The theory also discusses the paradox of individual choice and individual freedom, which seem to be completely annihilated.
When discussing the problem of the role of personality in the situation of choice in the described concept, it should be noted that it is extremely rare that any member of the metaclan not only feels but also realizes the function or mission of the metaclan. Nevertheless, the lack of awareness of this mission practically does not affect the fulfillment of the mission itself.
The paradox of this situation is that the determinism of the metaclan’s purpose is expressed precisely in the unconscious choice of the members of this metaclan to fulfill their purpose. *****
In this sense, we can draw a certain analogy with the behavior of inanimate particles naturally also “unaware” of their preferences and their “choice”.
It should be noted that in the case of personality, the apparent contradiction between “predetermination” and “freedom of choice” is not a contradiction in the real existence of the metaclans we have studied. That is, the well-known binary dilemma “to accept the mission or to refuse it” (in other words, “yes or no”) within the framework of freedom of choice is not relevant in this case. It is not relevant almost as well as for inanimate particles.
It is noteworthy that in the case of conscious refusal from the “path of metaclan” (which cannot be peculiar to a particle, but only to a personality), the very existence of metaclan, as a rule, ceases. This, in fact, is confirmed by similar observations of the individual personality – from the famous Rav Avraham I. Kook with his views on the spiritual life of man, to A. Maslow with his clinical studies confirming the assertion that a personality that ceases to fulfill its meta-task self-destructs, up to literally accelerating the process of physical death.
Conclusion
Finishing this brief description of the research being conducted by the Am HaZikaron Institute in the field of individuality of behavior in chaos, we can draw some preliminary conclusions.

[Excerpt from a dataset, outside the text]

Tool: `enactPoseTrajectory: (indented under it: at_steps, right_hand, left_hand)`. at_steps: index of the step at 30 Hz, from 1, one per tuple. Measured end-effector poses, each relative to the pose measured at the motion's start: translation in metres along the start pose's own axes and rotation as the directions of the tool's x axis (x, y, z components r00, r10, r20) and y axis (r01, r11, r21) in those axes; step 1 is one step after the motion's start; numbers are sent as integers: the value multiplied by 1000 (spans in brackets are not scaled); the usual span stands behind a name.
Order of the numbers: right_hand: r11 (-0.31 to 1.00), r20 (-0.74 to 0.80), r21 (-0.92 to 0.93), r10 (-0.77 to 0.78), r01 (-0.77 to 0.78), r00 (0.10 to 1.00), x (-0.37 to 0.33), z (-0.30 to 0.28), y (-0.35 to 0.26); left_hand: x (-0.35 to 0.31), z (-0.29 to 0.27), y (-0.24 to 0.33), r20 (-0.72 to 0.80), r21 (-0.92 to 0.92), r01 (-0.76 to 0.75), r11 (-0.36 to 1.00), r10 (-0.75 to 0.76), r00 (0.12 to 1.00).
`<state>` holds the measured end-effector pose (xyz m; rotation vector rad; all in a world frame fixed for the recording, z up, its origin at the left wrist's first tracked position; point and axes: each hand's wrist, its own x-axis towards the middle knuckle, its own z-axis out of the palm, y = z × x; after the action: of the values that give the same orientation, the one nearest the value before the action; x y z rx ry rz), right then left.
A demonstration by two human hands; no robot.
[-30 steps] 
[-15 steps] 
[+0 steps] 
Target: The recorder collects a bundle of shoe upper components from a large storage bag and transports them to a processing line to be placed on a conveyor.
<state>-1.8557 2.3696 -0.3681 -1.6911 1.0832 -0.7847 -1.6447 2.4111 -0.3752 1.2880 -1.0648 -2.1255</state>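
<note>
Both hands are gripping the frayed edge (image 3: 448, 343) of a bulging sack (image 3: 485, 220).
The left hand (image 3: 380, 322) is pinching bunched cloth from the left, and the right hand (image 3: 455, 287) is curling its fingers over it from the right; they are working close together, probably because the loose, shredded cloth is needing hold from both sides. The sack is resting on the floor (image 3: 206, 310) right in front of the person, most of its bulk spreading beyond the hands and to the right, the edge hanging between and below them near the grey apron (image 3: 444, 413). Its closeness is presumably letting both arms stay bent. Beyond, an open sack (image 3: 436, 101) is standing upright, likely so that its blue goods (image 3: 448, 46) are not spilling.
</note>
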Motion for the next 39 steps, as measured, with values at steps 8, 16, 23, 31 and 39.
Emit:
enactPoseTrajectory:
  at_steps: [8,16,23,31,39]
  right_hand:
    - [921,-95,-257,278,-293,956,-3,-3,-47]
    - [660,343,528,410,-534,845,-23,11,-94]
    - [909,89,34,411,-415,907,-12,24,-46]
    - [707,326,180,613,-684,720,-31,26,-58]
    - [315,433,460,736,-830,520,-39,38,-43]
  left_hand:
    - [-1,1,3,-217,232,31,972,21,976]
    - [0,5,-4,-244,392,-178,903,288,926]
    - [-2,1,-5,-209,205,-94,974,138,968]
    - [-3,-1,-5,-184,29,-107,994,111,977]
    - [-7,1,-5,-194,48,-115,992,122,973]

First, it turned out that both animate and inanimate objects demonstrated a peculiar stability of preferences in the chaotic environment. This manifested itself in violations of the random distribution of facts.
Second, studies have indicated that the preferences of metaclan members on a number of fundamental issues are determined by initial conditions (innate dominant traits) quite analogously to how the preferences of a particle in a system of “colliding billiard balls” are determined by the initial conditions of its existence (location and velocity).
In connection with all of the above, we can assume that despite the fact that chaos, as such, at first glance seems to us a disorderly and unsystematic mode, it (on the presented example of complex systems consisting of animate and inanimate objects) is an ordered macrosystem, existing according to the laws of determinism of the highest order and level.